Technology

What is a phishing attack and how to successfully defend against it

A phishing attack is one of the most widespread internet attacks aimed at obtaining sensitive data, passwords or money. Most internet users have encountered some form of phishing attack and we are likely to encounter it more and more often.

What does such a phishing attack look like and how can we defend against it? Read on, and your data, passwords and money will be far safer.

What is a phishing attack

Phishing is based on the English word fishing. That’s why phishing is sometimes called rhybaření in Slovak. Attackers try to lure (fish out) sensitive data from users by pretending to be trustworthy and official representatives of the service they are using.

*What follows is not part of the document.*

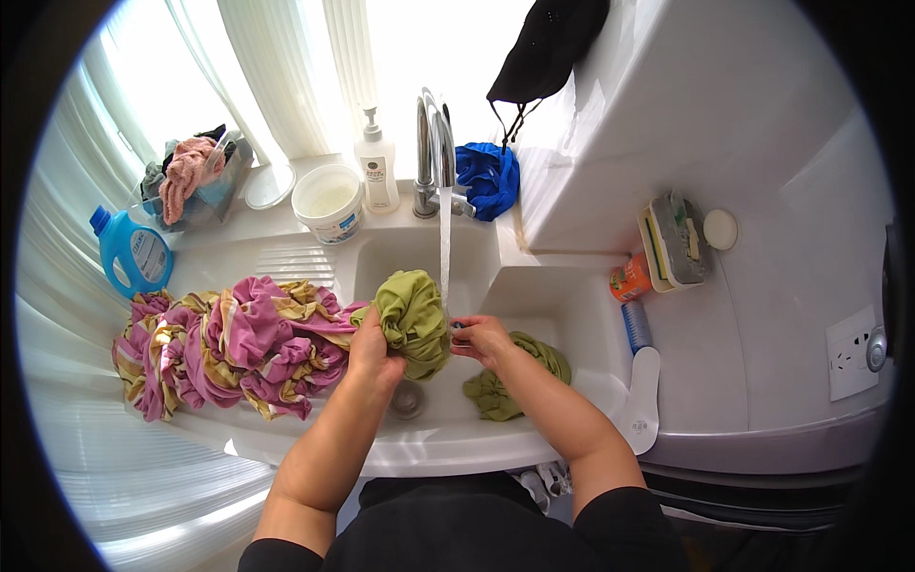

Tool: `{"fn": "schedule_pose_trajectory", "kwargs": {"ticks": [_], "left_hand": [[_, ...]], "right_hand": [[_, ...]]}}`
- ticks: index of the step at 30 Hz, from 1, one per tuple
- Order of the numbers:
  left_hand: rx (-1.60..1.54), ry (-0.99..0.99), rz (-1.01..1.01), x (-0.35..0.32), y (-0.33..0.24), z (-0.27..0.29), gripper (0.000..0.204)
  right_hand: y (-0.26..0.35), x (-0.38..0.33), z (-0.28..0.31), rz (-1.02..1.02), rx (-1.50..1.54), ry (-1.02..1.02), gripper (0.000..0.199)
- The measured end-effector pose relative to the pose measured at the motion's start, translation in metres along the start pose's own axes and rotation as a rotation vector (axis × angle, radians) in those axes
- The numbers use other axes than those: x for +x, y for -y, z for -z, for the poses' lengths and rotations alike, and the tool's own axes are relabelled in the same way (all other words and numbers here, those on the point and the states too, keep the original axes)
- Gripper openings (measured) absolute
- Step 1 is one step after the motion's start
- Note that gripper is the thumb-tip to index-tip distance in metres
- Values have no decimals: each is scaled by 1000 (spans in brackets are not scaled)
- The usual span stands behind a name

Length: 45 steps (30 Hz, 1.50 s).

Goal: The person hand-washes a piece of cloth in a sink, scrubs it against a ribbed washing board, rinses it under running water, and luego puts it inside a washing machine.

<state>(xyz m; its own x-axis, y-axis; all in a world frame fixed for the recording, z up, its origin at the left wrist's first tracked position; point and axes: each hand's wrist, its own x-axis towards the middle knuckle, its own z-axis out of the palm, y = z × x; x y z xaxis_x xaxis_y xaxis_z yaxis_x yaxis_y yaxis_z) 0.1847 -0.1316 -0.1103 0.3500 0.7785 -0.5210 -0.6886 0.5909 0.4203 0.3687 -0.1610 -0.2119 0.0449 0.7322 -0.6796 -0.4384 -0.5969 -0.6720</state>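
Observation:
A bunched green cloth (412,315) is gripped in my left hand (375,355) over the sink basin (381,257), beside the stream of water (445,238) running from the chrome faucet (436,143). Just right of that stream, my right hand (484,341) has its fingers pinched together near the bundle's edge. A small bluish thing shows at its fingertips, too small to name. Another piece of green cloth (522,381) lies in the sink beneath my right forearm. To the left, a heap of pink and yellow fabric (238,343) covers the sink's ridged washboard and reaches the green bundle.
Along the back ledge stand a blue detergent bottle (135,253), a clear bin of clothes (205,181), a white tub (329,202), a pump bottle (377,172) and blue cloth (488,179). At right are a soap tray (675,243), an orange can (629,278) and a white insole-shaped piece (642,400).

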Motion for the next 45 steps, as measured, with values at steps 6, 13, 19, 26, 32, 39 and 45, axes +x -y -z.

The attack typically takes place via email. The message says some fake information about, for example, that a credit card has been blocked, or some other service, or anything urgent. There is also a link in the email that leads to a fraudulent website that resembles or is even indistinguishable at first glance from the official service.

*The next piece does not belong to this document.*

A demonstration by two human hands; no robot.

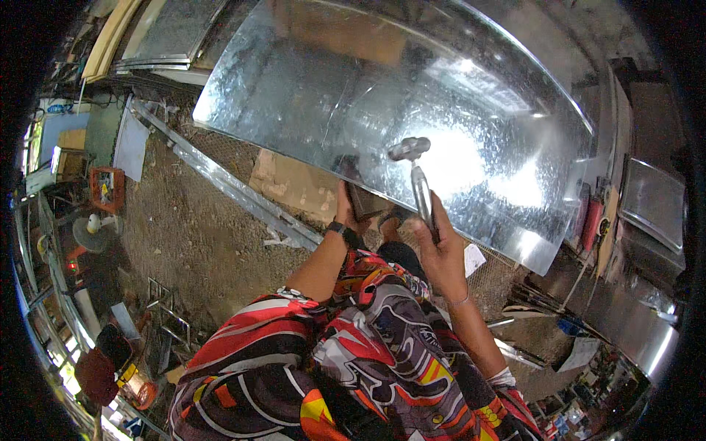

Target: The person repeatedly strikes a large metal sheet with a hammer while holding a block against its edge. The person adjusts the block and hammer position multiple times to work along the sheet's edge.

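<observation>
A large shiny sheet of metal stretches in front of me, with bright glare on its right part. My right hand is closed around the handle of a hammer, whose metal head is above the sheet. At the sheet's near edge, my left hand grips a dark, block-like piece. That piece is against or just under the edge; I cannot tell which. Some of the left hand's fingers are hidden. A dark watch is on my left wrist.
A long bright metal strip lies slantwise on the brown floor to my left, beside a flat tan board. A small fan and clutter stand at far left. Stacked strips and metal panels are at right.
</observation>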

On this fraudulent website, we are then supposed to enter our login details or other sensitive data under the pretext of giving them to the attackers to get them for themselves.

A phishing attack can take place over email, but we can also encounter attacks via SMS or even direct contact, where the attacker pretends to be someone else in order to get this data from us.

Phishing attacks used to be very transparent, but they are getting more sophisticated

Detecting a phishing attack over 10 years ago was not a problem. Fraudulent messages were poorly translated, contained grammatical errors or typos, and the fraudulent sites looked nothing like the official sites. A more experienced user recognized these scams immediately, and even less experienced users at least suspected something was amiss.

But that time has unfortunately passed. Phishing messages today are translated perfectly and without errors, and the scam sites are virtually indistinguishable from the official ones. Attackers can also find out a lot of information about their victims before an attack, thanks to the Internet. Emails may contain, for example, real names or other personalised data. The message will thus relate to a service that we actually use. When replying, the attackers can even communicate with us and increase their credibility.

This makes it much easier to fall for this scam, so we need to be careful what links we open and where we enter our details and passwords.

So how do you defend yourself against a phishing attack?

The main protection against phishing is common sense, but of course also the use of protection software that detects these fraudulent emails and alerts you when you visit a suspicious site, for example. If anything in the message doesn’t work for you, always verify that it is a legitimate message before taking any action. Here are some tips to better protect your data:

  • Always check the address of the email sender – Emails from scammers come from addresses that have nothing to do with the company they claim to be. For example, it is possible to spoof the name of a contact who looks legit to some extent, but if the address is different than what you would expect and that is where you normally receive messages from the service, always beware
  • Don’t react – Don’t react in any way to a phishing attack. Do not open attachments, reply or click on any links, even out of curiosity.
  • Enter URLs directly – If you want to get to your bank’s website, email addresses, or social networking sites, for example (or any other service that’s important), enter the URL into your browser by typing it directly into the address bar.
  • Beware of absurdly good deals – Beware if someone offers you something for free or at an absolutely huge discount, usually still with some sort of time limit. These offers are often a scam, and if they’re not, you can certainly find them on the company’s official website.
  • Beware of threats – If an email has a tone that is fear-inducing or outright threatening, it is probably phishing. Of course, it can also be an unfortunate tone, but if someone writes to you saying that your account will be blocked in a moment, that your password has been cracked, or anything like that, be careful. Get to the service that is affected directly, that is, not the links from the email, and verify the information.